21 Apr 2011  |   Mike Palamuso

Tags: Clean Energy, Clean Water

Guest blog from LCV Law Clerk Tomi Vest:

One year ago, the worst oil spill in the nation's history began in the Gulf of Mexico when BP's Deepwater Horizon oil rig exploded killing eleven crew members and injuring seventeen others. The well took nearly three months to cap and released more than 200 million gallons of oil into the Gulf of Mexico.

What have we learned one year later? We know, as detailed by the National Commission that examined the tragedy, that BP, Halliburton and Transocean all made a series of identifiable mistakes that caused the catastrophe; mistakes that the Commission concluded, "reveal such systematic failures in risk management that place in doubt the safety and culture of the entire industry." We also know that many members of Congress -- having failed to act in response-- are clearly more beholden to the gas & oil industry than was even thought before and are seemingly incapable of showing leadership at a time that cried out for it.

Interior Secretary Ken Salazar has taken commendable steps to reform offshore drilling, including by replacing the troubled Minerals Management Service with the newly-created Bureau of Ocean Energy Management, Regulation, and Enforcement (BOEMRE). The new agency is attempting to do the right thing by imposing more rigorous safety standards on an industry vehemently opposed to even the most commonsense regulation. But to achieve a sustained culture of safety that protects our workers, coastal businesses, and coastal environments, legislation is badly needed. BOEMRE's safety reforms are not yet codified in law, meaning a future administration may bow to industry pressure to weaken standards. Oil companies continue to be incentivized to under-invest in safety due to a law that caps their liability at the absurdly low figure of $75 million in the event of a spill. And there currently is no law requiring that Clean Water Act fines for oil spills be returned to restore the coasts and marine environments damaged by that particular spill, meaning BP's Clean Water Act penalties will not necessarily go to restoring the battered Gulf Coast.

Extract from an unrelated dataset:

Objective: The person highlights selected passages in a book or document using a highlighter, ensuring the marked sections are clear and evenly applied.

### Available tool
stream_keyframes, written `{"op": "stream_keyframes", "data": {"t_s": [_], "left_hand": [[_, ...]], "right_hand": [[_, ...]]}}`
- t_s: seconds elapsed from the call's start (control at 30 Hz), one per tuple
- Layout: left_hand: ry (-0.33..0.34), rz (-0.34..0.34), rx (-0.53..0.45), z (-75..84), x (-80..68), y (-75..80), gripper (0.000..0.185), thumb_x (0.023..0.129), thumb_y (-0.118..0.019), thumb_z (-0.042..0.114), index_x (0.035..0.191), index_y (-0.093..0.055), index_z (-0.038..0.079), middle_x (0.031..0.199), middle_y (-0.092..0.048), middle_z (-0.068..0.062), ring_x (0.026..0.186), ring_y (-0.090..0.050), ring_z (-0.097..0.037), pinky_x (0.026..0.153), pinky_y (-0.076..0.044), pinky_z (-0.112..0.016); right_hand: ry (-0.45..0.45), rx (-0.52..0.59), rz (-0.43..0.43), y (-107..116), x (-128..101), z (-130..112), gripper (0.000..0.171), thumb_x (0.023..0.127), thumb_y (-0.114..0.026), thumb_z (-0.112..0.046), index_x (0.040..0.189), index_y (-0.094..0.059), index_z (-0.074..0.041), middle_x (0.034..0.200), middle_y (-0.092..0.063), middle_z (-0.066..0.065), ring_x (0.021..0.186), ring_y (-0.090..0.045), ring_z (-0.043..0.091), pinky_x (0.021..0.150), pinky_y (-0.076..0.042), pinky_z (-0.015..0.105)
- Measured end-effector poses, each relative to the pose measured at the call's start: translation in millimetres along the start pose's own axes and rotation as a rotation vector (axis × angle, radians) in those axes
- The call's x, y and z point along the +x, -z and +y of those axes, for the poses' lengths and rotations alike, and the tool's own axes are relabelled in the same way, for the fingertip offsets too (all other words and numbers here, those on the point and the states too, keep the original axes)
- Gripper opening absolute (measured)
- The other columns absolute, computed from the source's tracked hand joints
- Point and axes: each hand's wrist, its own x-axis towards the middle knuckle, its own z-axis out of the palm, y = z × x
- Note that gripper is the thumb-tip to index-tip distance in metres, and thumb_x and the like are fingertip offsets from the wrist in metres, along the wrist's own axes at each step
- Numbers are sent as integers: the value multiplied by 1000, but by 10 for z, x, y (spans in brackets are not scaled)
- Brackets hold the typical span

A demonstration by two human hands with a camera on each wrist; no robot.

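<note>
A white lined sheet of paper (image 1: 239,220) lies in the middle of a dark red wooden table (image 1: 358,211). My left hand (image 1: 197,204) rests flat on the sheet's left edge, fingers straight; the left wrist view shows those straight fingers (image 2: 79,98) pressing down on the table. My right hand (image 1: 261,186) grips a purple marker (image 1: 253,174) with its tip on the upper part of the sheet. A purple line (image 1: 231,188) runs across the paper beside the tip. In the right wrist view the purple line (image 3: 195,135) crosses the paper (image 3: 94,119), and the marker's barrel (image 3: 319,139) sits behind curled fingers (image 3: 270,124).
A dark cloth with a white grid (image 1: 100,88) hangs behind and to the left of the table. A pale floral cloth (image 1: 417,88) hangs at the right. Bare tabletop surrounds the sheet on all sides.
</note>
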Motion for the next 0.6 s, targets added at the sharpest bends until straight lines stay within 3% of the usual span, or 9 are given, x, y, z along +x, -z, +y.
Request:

On this day when we pause to reflect on the lives that were lost unnecessarily and the environmental disaster that will have impact for years to come, we must resolve to learn from it. Industries, when asked to regulate themselves, will fall short of the safety and environmental standards that we as a nation should expect. When regulatory agencies and industry get too close, appropriate oversight becomes impossible. That is why, now more than ever, Congress needs to act to address the serious problems related to offshore drilling that the BP spill revealed. To ignore the lessons of the spill is to invite a repeat of last year's tragedy.